Optimizing Acoustic Array Beamforming to Aid a Speech Recognition System
Date
Authors
Journal Title
Journal ISSN
Volume Title
Publisher
Abstract
The iBrutus is a pilot project at the Computer Science and Engineering (CSE) department at OSU which develops human-computer interaction via spoken dialog. The goal of the iBrutus project is to design a kiosk with a talking avatar on a screen which will answer questions at a public event like a football game at a potentially noisy environment like the Ohio Stadium.
In such an environment, the speech recognition software employed by the system would be ineffective without prior processing to obtain a cleaner speech signal. As a rule of thumb, if the iBrutus could correctly interpret 70% or more words, it could successfully to map the input to a known question/command. To improve the speech recognition rate the author has chosen to research a beamforming algorithm. Such an algorithm combines inputs of from a microphone array to minimize the interference while preserving the desired signal (i.e. speech arriving from a known direction/location).

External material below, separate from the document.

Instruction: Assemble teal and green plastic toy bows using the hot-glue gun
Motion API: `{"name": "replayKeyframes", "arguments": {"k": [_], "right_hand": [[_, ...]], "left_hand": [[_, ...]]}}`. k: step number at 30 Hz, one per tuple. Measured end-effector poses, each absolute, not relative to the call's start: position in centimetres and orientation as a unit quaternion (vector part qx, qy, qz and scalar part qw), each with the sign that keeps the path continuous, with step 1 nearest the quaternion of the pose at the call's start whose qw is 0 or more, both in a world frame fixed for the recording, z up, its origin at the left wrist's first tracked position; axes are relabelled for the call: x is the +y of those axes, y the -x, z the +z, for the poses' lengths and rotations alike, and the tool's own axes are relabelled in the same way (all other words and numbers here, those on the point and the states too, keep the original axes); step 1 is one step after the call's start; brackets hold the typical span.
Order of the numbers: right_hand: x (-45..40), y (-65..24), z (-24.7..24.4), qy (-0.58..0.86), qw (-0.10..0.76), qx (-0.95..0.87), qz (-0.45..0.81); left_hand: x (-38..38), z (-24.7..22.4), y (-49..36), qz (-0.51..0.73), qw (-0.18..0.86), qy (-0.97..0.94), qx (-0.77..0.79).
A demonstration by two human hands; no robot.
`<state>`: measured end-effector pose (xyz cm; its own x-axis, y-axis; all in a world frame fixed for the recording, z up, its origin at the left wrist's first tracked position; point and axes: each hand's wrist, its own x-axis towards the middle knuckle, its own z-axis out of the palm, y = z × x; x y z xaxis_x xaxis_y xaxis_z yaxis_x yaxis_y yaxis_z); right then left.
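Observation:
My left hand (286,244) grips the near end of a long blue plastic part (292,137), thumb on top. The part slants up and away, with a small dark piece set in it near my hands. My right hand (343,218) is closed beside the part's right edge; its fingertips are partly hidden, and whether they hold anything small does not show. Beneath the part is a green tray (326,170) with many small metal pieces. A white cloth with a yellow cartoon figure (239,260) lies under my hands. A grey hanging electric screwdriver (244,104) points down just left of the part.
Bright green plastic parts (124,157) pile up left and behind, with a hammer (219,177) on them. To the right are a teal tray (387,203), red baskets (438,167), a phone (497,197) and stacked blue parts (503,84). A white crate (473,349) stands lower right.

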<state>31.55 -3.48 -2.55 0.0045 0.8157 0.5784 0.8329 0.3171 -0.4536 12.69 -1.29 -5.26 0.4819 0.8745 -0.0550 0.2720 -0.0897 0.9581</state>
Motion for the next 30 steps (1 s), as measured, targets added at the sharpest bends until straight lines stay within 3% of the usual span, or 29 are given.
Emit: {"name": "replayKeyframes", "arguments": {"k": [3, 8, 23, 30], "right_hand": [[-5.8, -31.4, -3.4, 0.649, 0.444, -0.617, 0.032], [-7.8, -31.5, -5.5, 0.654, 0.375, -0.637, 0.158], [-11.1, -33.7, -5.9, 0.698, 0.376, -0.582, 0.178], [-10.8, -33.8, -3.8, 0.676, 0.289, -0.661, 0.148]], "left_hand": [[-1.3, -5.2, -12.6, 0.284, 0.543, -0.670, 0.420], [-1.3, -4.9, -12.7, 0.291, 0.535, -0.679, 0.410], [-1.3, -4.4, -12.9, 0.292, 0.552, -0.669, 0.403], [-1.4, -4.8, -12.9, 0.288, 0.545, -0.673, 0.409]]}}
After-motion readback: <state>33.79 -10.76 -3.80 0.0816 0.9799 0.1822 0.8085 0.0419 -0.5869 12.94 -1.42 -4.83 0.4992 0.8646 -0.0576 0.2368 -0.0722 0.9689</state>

The goal of the research has been to develop such an algorithm and a means of testing to determine which parameters associated with the algorithm – such as the spatial geometry of the microphone array – will produce the desired speech recognition rate in minimum processing time. The beamforming algorithm designed by the author in MATLAB was frequency based wideband Minimum Variance Distortionless Response (MVDR). Tests showed that at least 70% word recognition rate could be achieved under certain parameter choices. The processing time of the MATLAB-based algorithm is currently larger than desired for use with iBrutus, but there is potential for improvement.